F 0 -- +50 -- F* 50 F 0 -- +71 -- Gb 71
C 696 -- +121 -- Db* 817 C 696 -- +192 -- D 887
G* 242 -- -121 -- Gb* 121 G* 242 -- -50 -- G 192
F 0 -- +121 -- Gb* 121 F 0 -- +192 -- G 192
Here our equable division appears as the third of four possibilities.
The first is a 50/192 division with the small 50-cent semitone or
diesis ascending and the 192-cent major second descending. Thus the
lower minor third contracts to a unison while the upper major third
expands to a fifth. The small melodic semitone or diesis at 50 cents
is very effective in these resolutions, and may somewhat resemble the
narrow cadential diesis described by Marchettus of Padua in his
_Lucidarium_ of 1317-1318.
The second division is 71/171, again with the smaller interval
ascending -- here the 71-cent semitone at a just 25:24 which is the
chromatic semitone of Zarlino's meantone (e.g. F-F# or C-C# in a usual
meantone spelling), although here often given a diatonic spelling such
as F-Gb or C-Db because in a style oriented mainly to Pythagorean,
septimal, or interseptimal regions it often acts as a regular diatonic
step.

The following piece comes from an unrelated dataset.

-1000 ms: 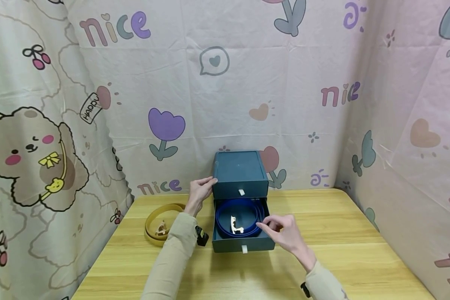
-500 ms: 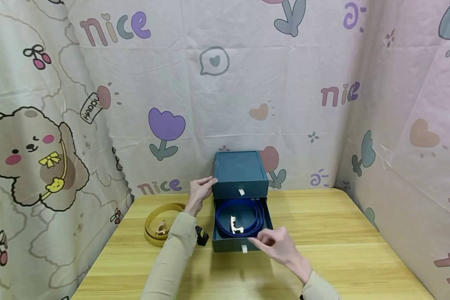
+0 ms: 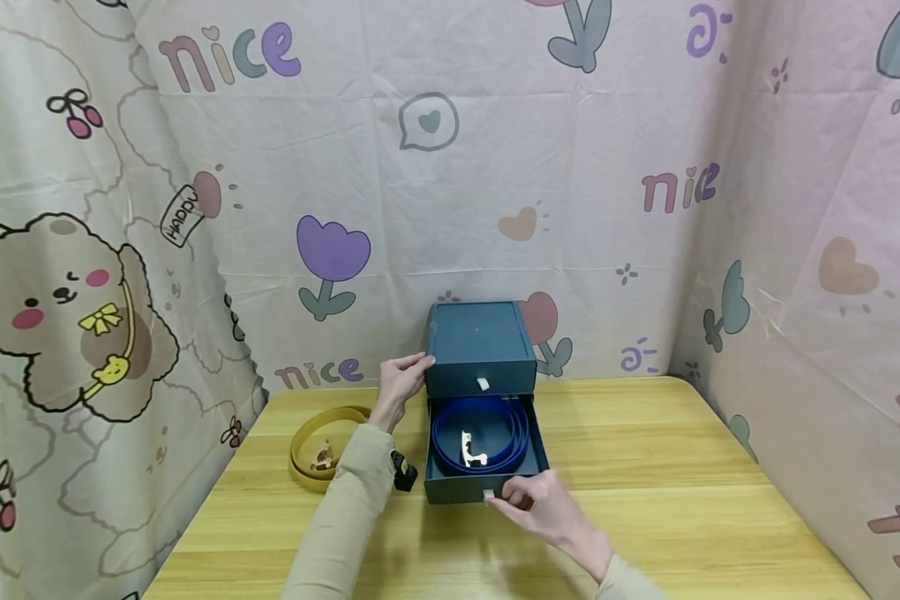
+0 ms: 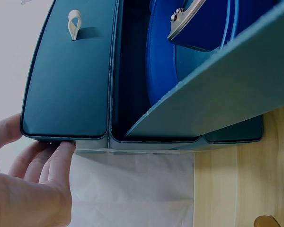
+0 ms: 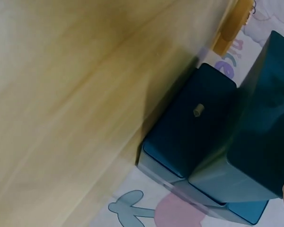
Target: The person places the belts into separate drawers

The accompanying 171-cent step in the ascending direction is the
intriguing interval very close to 1/7 octave. This resolution seems
rather like the first, with a different shading, with the 50-cent step
more concise and economic, and the 71-cent step more "roomy."
The third division is our equable 121/121, with all voices moving by
121-cent steps. Do these steps, here unmixed with others in the
neutral second range -- unlike in many other divisions we have
considered such as 121/146, 121/141, and 121/134 -- take on a certain
"quasi-neutral" character of their own? Do they give the impression of
large semitones, as in meantone? Or is the musical situation beyond
such familiar categories?
The fourth division of 50/192 uses the same steps as the first, but in
with the small step descending and the large ascending. Like the first
progression, it is very concise and efficient, and one wonders whether
Marchettus or some of his followers in the 14th century may have sung
cadences involving descending semitones and minor thirds contracting
to unisons in a manner something like this -- although he writes of
the narrow cadential diesis only in connection with progressions
involving actual or anticipated resolutions by expansion (e.g. major
third to fifth or major sixth to octave) with ascending semitones
involving sharps.
The three-voice progression with an equable 121/121 division has
four-voice extensions which can take on different colors as the extra
voice introduces new intervals and resolutions. One striking form has
two 242-cent thirds both resolving equably with 121-cent motions in
all voices:
D* 938 -- -121 -- Db* 817
C 696 -- +121 -- Db* 817
G* 242 -- -121 -- Gb* 121
F 0 -- +121 -- Gb* 121
The sonority F-G*-C-D* at 0-242-696-938 cents seems, at least in the
string kind of timbre I am using and find congenial, to have a
shimmering sound at once dense and spacious and beckoningly
modernistic. The outer 938-cent interval F-D*, although within five
cents of a just 12:7 at 933 cents (this interval is the octave
complement or inversion of our 262-cent third), seems to act something
like a very small minor seventh, contracting to the fifth Gb*-Db* by
the same equable 121-cent motions which help the two minor thirds to
contract to unisons and the middle major third to expand to a fifth.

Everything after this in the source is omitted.